(DATA PROVIDED)
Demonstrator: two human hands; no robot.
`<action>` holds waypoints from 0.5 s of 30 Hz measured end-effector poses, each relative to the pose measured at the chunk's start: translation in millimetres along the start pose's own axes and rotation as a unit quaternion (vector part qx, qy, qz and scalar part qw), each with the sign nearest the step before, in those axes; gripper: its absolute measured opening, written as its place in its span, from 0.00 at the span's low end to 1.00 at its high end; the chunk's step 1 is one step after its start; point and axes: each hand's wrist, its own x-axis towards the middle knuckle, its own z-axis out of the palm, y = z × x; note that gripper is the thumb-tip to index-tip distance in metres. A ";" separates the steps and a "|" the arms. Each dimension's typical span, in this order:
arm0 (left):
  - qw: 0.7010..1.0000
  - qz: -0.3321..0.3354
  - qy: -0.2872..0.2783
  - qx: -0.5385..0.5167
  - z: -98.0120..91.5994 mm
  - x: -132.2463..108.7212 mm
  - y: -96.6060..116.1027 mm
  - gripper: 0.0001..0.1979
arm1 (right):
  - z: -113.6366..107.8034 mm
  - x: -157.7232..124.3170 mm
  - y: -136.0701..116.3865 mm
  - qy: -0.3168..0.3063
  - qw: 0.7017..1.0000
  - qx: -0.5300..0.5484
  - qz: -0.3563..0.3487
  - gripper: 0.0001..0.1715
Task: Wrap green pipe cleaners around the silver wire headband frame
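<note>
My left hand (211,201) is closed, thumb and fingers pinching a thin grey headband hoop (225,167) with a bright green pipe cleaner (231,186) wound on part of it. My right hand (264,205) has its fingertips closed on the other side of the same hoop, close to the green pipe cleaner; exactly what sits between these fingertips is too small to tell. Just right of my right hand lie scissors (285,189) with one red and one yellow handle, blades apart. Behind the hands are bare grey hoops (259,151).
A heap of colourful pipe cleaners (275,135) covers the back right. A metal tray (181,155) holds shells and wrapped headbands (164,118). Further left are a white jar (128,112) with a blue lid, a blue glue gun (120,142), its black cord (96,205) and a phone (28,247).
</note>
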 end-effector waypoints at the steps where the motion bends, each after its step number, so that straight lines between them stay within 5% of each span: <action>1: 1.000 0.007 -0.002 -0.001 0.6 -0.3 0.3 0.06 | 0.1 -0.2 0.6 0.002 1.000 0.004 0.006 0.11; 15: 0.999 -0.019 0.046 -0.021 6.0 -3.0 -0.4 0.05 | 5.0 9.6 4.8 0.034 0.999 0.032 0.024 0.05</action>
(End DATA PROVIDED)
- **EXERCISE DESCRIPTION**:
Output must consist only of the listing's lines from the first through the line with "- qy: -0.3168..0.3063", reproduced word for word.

- **REPLY TO THE TASK**:
Demonstrator: two human hands; no robot.
`<action>` holds waypoints from 0.5 s of 30 Hz measured end-effector poses, each relative to the pose measured at the chunk's start: translation in millimetres along the start pose's own axes and rotation as a unit quaternion (vector part qx, qy, qz and scalar part qw), each with the sign nearest the step before, in those axes; gripper: its absolute measured opening, written as its place in its span, from 0.00 at the span's low end to 1.00 at its high end; the chunk's step 1 is one step after its start; point and axes: each hand's wrist, its own x-axis towards the middle knuckle, its own z-axis out of the palm, y = z × x; note that gripper is the thumb-tip to index-tip distance in metres. A ";" separates the steps and a "|" the arms. Each dimension's typical span, in this order:
arm0 (left):
  - qw: 0.7010..1.0000
  - qz: -0.3321..0.3354
  - qy: -0.2872..0.2783
  - qx: -0.5385..0.5167
  - z: -98.0120..91.5994 mm
  - x: -132.2463..108.7212 mm
  - y: -96.6060..116.1027 mm
  - gripper: 0.0001..0.1979
arm1 (right):
  - z: -113.6366..107.8034 mm
  - x: -157.7232..124.3170 mm
  - y: -136.0701..116.3865 mm
  - qy: -0.3168..0.3063

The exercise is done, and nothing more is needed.